| Provided data |
┏━━

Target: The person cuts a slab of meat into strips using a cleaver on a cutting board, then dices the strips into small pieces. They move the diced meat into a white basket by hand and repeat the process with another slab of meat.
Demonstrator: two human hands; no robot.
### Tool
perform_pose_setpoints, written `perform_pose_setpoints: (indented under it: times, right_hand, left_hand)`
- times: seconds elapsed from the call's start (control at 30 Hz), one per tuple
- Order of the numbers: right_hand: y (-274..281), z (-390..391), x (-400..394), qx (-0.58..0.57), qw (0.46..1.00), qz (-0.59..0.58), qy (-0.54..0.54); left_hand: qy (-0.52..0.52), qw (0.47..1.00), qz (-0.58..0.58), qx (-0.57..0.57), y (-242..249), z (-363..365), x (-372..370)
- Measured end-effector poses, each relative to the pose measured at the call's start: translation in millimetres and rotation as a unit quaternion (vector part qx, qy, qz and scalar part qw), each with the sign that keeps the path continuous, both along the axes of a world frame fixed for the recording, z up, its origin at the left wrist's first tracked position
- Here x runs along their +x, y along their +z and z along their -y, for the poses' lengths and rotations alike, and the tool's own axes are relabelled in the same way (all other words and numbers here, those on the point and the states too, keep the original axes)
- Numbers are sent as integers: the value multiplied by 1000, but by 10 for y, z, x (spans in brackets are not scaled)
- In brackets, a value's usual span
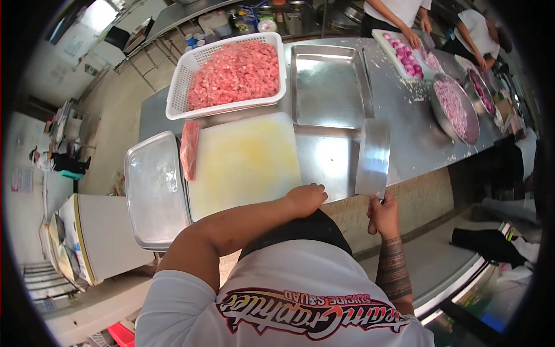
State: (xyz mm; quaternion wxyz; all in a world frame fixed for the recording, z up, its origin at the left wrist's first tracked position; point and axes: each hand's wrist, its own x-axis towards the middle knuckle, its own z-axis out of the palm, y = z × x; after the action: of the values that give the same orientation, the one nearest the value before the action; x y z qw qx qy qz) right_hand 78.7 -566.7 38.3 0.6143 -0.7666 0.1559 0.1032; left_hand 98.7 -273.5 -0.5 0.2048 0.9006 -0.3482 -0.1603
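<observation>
A wide cleaver stands blade up past the table's front edge, its handle gripped in my right hand. My left hand rests near the front right corner of the white cutting board; its fingers are curled, and whether they hold anything is hidden. A long strip of raw meat lies along the board's left edge. Behind the board, a white perforated basket holds a heap of chopped pink meat.
A metal tray lies left of the board, and a deeper tray behind it to the right. Farther right are a board with onions, a bowl of sliced onion, and co-workers' hands.
</observation>
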Motion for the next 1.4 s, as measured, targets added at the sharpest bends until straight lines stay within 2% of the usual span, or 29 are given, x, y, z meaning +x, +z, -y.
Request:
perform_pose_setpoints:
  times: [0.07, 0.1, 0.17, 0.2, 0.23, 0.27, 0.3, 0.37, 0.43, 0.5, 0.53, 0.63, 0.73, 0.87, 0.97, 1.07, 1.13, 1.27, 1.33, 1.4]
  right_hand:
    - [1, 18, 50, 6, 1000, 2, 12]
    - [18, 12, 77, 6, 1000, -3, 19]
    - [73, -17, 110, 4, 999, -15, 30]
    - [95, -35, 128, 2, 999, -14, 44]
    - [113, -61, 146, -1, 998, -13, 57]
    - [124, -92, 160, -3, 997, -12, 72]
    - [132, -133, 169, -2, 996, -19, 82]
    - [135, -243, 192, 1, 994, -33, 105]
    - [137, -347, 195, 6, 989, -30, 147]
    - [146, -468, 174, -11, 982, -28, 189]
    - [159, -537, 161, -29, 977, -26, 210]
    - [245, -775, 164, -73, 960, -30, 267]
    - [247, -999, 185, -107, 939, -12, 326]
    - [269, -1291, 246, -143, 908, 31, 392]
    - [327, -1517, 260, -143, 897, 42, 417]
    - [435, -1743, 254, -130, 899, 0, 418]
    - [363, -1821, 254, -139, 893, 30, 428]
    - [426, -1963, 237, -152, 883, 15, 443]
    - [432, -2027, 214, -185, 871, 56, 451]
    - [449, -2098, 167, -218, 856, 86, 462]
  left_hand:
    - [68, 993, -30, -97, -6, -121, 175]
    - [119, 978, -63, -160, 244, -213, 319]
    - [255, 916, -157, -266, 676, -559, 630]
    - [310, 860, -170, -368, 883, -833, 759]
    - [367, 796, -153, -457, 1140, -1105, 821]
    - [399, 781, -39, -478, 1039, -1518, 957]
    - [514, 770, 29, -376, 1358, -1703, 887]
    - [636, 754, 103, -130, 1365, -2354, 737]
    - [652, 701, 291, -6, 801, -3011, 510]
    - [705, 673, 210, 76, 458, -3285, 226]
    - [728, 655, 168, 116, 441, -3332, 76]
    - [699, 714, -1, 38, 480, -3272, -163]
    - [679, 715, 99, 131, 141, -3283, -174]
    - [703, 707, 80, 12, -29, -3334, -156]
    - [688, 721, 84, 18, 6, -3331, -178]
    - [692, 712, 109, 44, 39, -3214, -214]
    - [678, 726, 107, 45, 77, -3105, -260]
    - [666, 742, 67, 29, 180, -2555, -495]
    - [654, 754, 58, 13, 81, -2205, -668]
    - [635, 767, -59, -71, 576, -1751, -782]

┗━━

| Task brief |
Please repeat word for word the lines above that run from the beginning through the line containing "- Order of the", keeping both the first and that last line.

| Completed task |
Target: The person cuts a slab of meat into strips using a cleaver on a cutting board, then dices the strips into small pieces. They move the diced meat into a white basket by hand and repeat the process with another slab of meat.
Demonstrator: two human hands; no robot.
### Tool
perform_pose_setpoints, written `perform_pose_setpoints: (indented under it: times, right_hand, left_hand)`
- times: seconds elapsed from the call's start (control at 30 Hz), one per tuple
- Order of the numbers: right_hand: y (-274..281), z (-390..391), x (-400..394), qx (-0.58..0.57), qw (0.46..1.00), qz (-0.59..0.58), qy (-0.54..0.54); left_hand: qy (-0.52..0.52), qw (0.47..1.00), qz (-0.58..0.58), qx (-0.57..0.57), y (-242..249), z (-363..365), x (-372..370)

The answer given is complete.